I'm sure his poster could be popular in many dorm rooms -- male and female.

But there's nothing there.

He's a pretty boy who never touches on the magic of Superman.

Christopher Reeve had the right sense of playful.  Dean Cain did as well.  I thought Tom Welling (in the TV show Smallville) achieved it and that was the only reason to watch most episodes of that show.

I couldn't figure out if Cavill was supposed to be playing Superman mopey or if model-boy was just trying to stick out the lips for a pouty look.

But he was dreadful.

Russell Crowe?  He's on my list of favorite actors and on my list of sexy actors.

He plays Jor-El (Superman's bio father) in this film.  Marlon Brando played it in the Christopher Reeves films.  It's a nothing role and, like Brando, Crowe manages not to embarrass himself.

But watching, I thought, "Why did they do this?"  Why would you cast Crowe in this role and not do something with it?

There's more than enough ways that Jor-El could have come down to earth for this storyline.  But no one wanted to think about a storyline.  He could have, for example, have used a time machine.  "Yes, I will die on Krypton but I used a time machine to come here and see you."

Then they could have just done a voice over and shown the rocket leaving Krypton to start the movie instead of all the blubber and waste that seemed to go on forever and seemed to indicate that the film's editor was either on strike or in a coma.

This isn't a film, it's a retread and it's too dark and it's too ugly.

Superman never takes off in Man of Steel.

I think Christopher Nolan (produced this, didn't direct) is vastly overpraised.  Tim Burton brought darkness and light to Batrman.  Nolan only brought darkness and I think the years will not be kind to Nolan's vision of Batman.  I also think he offers flat films -- in appearance and in mood.

He never should have been involved in this project.

And whomever had the stupid idea that Zach Snyder (director of the wretched Watchmen) was the right choice for Man of Steel should be strapped to a chair and forced to watch Man of Steel six times in a row (at which point the person will no doubt slit their own wrists).

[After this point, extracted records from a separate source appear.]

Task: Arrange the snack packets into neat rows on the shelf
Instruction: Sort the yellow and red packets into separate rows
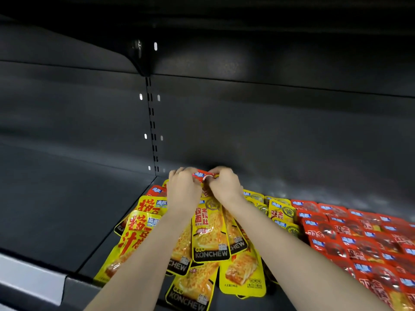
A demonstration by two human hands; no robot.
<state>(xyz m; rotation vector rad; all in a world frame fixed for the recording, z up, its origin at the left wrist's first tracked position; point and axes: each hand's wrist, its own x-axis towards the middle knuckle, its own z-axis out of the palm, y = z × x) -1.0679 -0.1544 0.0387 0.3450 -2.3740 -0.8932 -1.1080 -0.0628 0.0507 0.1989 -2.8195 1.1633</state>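
Head view: my left grip (pixel 183 187) and right grip (pixel 224 186) pinch 1 red packet (pixel 200 175) between them, placing it; next I'd square it with the yellow packets (pixel 210 234) beneath.

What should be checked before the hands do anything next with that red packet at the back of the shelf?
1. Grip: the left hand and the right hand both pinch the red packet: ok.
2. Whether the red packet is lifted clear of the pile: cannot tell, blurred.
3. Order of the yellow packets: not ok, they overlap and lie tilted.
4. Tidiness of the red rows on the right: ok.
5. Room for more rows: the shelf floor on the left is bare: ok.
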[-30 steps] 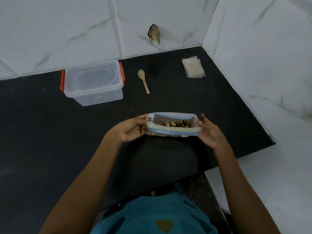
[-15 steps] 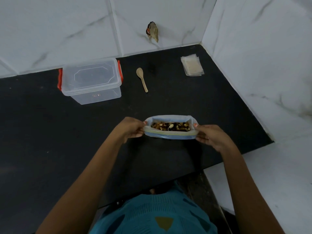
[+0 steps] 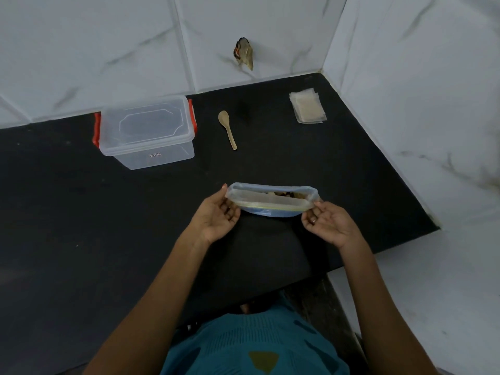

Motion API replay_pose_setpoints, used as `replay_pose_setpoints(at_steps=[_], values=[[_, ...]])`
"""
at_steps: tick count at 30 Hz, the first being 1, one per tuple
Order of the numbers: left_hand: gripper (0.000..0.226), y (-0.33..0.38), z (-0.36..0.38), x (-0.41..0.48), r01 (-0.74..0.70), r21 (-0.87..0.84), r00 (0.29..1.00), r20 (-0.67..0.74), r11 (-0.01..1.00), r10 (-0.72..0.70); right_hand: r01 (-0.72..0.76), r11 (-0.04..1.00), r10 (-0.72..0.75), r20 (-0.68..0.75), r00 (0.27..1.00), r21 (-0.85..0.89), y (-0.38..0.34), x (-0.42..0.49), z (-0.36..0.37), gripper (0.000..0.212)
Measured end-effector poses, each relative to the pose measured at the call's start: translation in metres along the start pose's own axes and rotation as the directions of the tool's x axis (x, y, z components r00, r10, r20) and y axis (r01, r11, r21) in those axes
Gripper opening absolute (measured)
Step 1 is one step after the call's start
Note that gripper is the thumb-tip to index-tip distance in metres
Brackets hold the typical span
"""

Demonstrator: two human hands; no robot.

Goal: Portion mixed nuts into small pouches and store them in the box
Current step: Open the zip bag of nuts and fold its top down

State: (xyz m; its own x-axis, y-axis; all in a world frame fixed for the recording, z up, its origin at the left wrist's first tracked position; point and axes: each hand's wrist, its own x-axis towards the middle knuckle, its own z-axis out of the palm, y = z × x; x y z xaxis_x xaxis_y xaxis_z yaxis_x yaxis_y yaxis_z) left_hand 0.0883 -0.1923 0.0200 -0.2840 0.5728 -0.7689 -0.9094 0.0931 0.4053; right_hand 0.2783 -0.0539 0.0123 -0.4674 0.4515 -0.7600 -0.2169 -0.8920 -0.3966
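Left hand (image 3: pixel 216 219): palm turned up, thumb and fingertips pinching the left end of the zip bag (image 3: pixel 270 205) at its mouth. Right hand (image 3: pixel 328 223): palm also up, fingers curled, pinching the right end of the same mouth.

The bag spans the gap between the two hands, at 3 o'clock from the left hand and 9 o'clock from the right, and is drawn out lengthwise. Its mouth stands open as a narrow slot, and a yellow zip strip runs along the near lip. Mixed nuts (image 3: pixel 284 194) show through the slot, mostly in its right half. I cannot tell whether the bag's bottom rests on the black worktop (image 3: pixel 81 212) or hangs just above it.

Going outward:
- The wooden spoon (image 3: pixel 227 128) lies at 12 o'clock from the left hand and well apart from it. It is flat, with the bowl at the far end and the handle toward the person.
- The clear box (image 3: pixel 146 131) is at 11 o'clock from the left hand, just left of the spoon. Its lid is on, there are red latches at both ends, and a small label is on the near wall.
- A stack of small pouches (image 3: pixel 307 106) sits at 12 o'clock from the right hand, near the far right corner of the worktop, and apart from the spoon.
- White marbled tiles (image 3: pixel 108 36) form the back and right walls. A small brown object (image 3: pixel 243 52) sits on the back wall at 12 o'clock beyond the spoon, too unclear to identify.
- A teal garment (image 3: pixel 251 345) is at 6 o'clock, at the bottom edge.
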Motion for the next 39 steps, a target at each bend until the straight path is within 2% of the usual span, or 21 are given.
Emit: replay_pose_setpoints(at_steps=[6,10,13,17,20,22,25,27,29,32,35,39], values=[[0.009,0.005,0.006,-0.006,-0.054,0.159,0.998,-0.021,0.986,0.058,-0.027,0.997,0.021,-0.08,0.997,-0.078,-0.002,-0.008,0.01,0.01],[0.018,0.007,-0.001,-0.006,0.016,0.007,1.0,0.009,1.0,-0.016,-0.028,0.997,0.023,-0.064,0.998,-0.071,-0.005,-0.01,0.011,0.016],[0.014,0.003,-0.006,-0.005,0.052,-0.136,0.997,0.062,0.989,-0.044,-0.004,1.0,0.004,-0.073,0.997,0.003,-0.005,-0.006,0.008,0.018],[0.021,-0.004,-0.003,-0.007,0.078,-0.339,0.993,0.109,0.938,-0.043,0.024,0.984,-0.01,-0.077,0.997,0.176,-0.001,0.0,0.006,0.021],[0.023,-0.009,0.003,-0.003,0.018,-0.32,0.998,0.07,0.947,0.005,0.041,0.96,-0.029,-0.048,0.998,0.279,0.006,-0.001,0.008,0.029],[0.02,-0.012,0.005,-0.001,-0.019,-0.27,0.996,0.074,0.963,0.041,0.067,0.957,-0.062,-0.027,0.998,0.281,0.007,-0.002,0.006,0.035],[0.013,-0.014,-0.001,-0.005,-0.029,-0.117,0.991,0.128,0.993,0.044,0.085,0.986,-0.087,0.004,0.996,0.144,0.008,-0.007,0.004,0.03],[0.018,-0.015,-0.006,-0.008,-0.021,-0.02,0.992,0.125,1.0,0.024,0.082,0.997,-0.082,-0.016,0.997,-0.006,0.011,-0.011,0.004,0.021],[0.019,-0.018,-0.005,-0.011,-0.017,-0.032,0.996,0.082,0.999,0.02,0.079,0.993,-0.084,-0.056,0.995,-0.087,0.017,-0.011,0.002,0.015],[0.021,-0.023,0.003,-0.012,-0.069,-0.084,0.998,-0.015,0.994,0.068,0.075,0.994,-0.083,-0.102,0.991,-0.084,0.025,-0.01,0.001,0.011],[0.037,-0.028,0.006,-0.012,-0.141,-0.07,0.984,-0.117,0.988,0.132,0.049,0.981,-0.078,-0.151,0.985,-0.19,0.03,-0.013,0.001,0.012],[0.013,-0.031,0.005,-0.018,-0.041,0.038,0.988,-0.145,0.998,0.046,0.068,0.969,-0.1,-0.126,0.987,-0.236,0.031,-0.015,0.001,0.009]])
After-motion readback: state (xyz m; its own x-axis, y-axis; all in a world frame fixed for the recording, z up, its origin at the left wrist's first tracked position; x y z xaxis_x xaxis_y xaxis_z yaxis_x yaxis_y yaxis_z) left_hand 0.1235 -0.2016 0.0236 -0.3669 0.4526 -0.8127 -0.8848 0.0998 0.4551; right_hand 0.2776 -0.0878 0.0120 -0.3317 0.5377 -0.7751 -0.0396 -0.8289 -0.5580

The film is awful.  Do not waste your money.  Go see Now You See Me.  Or the film my oldest son and I saw Frances Ha.  We were in Oakland getting him some music equipment (thanks to C.I., my oldest is a gifted musician -- I've noted that before, she taught him bass, she got him a great guitar, she's taught him piano, he can play anything now -- he was finding his way with guitar on his own so I'm not including that) that I'd promised him forever and kept putting off.  So I did a half-day at work and we went to Oakland and while there we went to the Piedmont because we were both hot.  So we went there to sit in the a.c.  And we saw Frances Ha knowing nothing about it but it's a really great movie. It stars Greta Gerwig (who I'd never seen before) and she was amazing in the role.  Frances Ha had all the humanity that should have naturally been in Man of Steel.